Segundo raio-X da população carcerária brasileira publicado pelo G1, 38,6% dos 615.933 presos no ano passado eram provisórios – ou seja, sequer haviam sido julgados.
Os demais foram condenados, mas não há números oficiais disponíveis sobre quantos deles tiveram condenação por um colegiado ou apenas por um juiz em primeira instância.
Em um sistema carcerário que contava com 371.459 vagas disponíveis, a superlotação era de mais de 60% em 2015.
De outro lado, há casos emblemáticos como o do jornalista Antonio Marcos Pimenta Neves, que foi preso somente 11 anos depois de ter assassinado a jornalista Sandra Gomide, em um haras de Ibiúna, interior de São Paulo.

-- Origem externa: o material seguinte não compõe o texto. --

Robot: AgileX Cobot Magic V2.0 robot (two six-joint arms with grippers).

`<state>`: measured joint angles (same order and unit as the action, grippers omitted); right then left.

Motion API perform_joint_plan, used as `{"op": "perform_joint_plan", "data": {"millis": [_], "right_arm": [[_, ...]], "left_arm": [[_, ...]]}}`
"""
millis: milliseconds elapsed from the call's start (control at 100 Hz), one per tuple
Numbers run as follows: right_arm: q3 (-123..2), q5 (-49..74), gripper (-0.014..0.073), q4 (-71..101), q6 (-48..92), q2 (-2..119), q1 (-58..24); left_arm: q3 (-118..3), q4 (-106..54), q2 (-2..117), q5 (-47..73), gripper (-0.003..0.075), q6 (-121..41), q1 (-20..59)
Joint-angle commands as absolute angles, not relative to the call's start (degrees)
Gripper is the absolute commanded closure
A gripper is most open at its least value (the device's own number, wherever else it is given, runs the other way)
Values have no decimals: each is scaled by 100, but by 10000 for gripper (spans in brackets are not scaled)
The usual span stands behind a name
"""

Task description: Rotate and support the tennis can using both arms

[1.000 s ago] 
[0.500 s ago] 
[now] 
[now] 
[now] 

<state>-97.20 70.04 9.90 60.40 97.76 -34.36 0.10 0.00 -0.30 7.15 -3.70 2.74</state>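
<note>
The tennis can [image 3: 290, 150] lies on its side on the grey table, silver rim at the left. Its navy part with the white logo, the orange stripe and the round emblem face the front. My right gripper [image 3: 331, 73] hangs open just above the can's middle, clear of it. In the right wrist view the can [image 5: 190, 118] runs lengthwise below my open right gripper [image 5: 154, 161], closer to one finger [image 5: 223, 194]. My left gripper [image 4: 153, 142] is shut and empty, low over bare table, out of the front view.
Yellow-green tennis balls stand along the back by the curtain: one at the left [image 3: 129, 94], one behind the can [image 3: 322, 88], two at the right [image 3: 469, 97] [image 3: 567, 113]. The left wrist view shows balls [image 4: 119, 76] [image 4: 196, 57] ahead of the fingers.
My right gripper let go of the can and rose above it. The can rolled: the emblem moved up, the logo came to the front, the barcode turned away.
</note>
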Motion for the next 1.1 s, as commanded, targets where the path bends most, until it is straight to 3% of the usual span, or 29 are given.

O último recurso foi negado pelo STF em 2011. Condenado a 16 anos de prisão, neste mês ele obteve o direito a cumprir a pena no regime aberto.
Cláusula pétrea
Para Serrano, o Supremo afrontou uma cláusula pétrea, um tema imutável da Constituição Federal, e cabe aos advogados continuarem contestando a prisão antecipada de seus clientes até que o STF reveja novamente sua posição.
“O Supremo não interpretou, ele rompeu com a Constituição. É gravíssimo. Não é mais órgão de julgamento, ele está produzindo uma nova Constituição. E se isso ocorreu na esfera penal, pode ocorrer em qualquer assunto da vida: família, dívidas etc.”, afirma.
“A situação é de extrema gravidade, não somente pelo evidente caos do sistema carcerário e pela insegurança jurídica, mas, especialmente, porque há muito a doutrina abalizada considera a garantia constitucional como cláusula pétrea que não pode ser abolida ou modificada, o que impediria o Poder Legislativo de mudar a norma criada por Assembleia Nacional Constituinte”, completa José Horácio Halfeld Rezende Ribeiro, presidente do Instituto dos Advogados de SP.
Enquanto advogados já falam em recorrer à Corte Interamericana de Direitos Humanos da OEA, alegando descumprimento de tratados internacionais de direitos humanos dos quais o Brasil é signatário, juízes e promotores têm elogiado a decisão da Corte Veja aqui a repercussão.
O juiz Sergio Moro, responsável pelos processos relativos à Operação Lava Jato em Curitiba, classificou o novo entendimento do STF como o fechamento de uma das “janelas da impunidade no processo penal brasileiro”.
Ele é defensor de projeto de lei para permitir a prisão por condenações em segunda instância, afirmando que o sistema atual favorece a impunidade.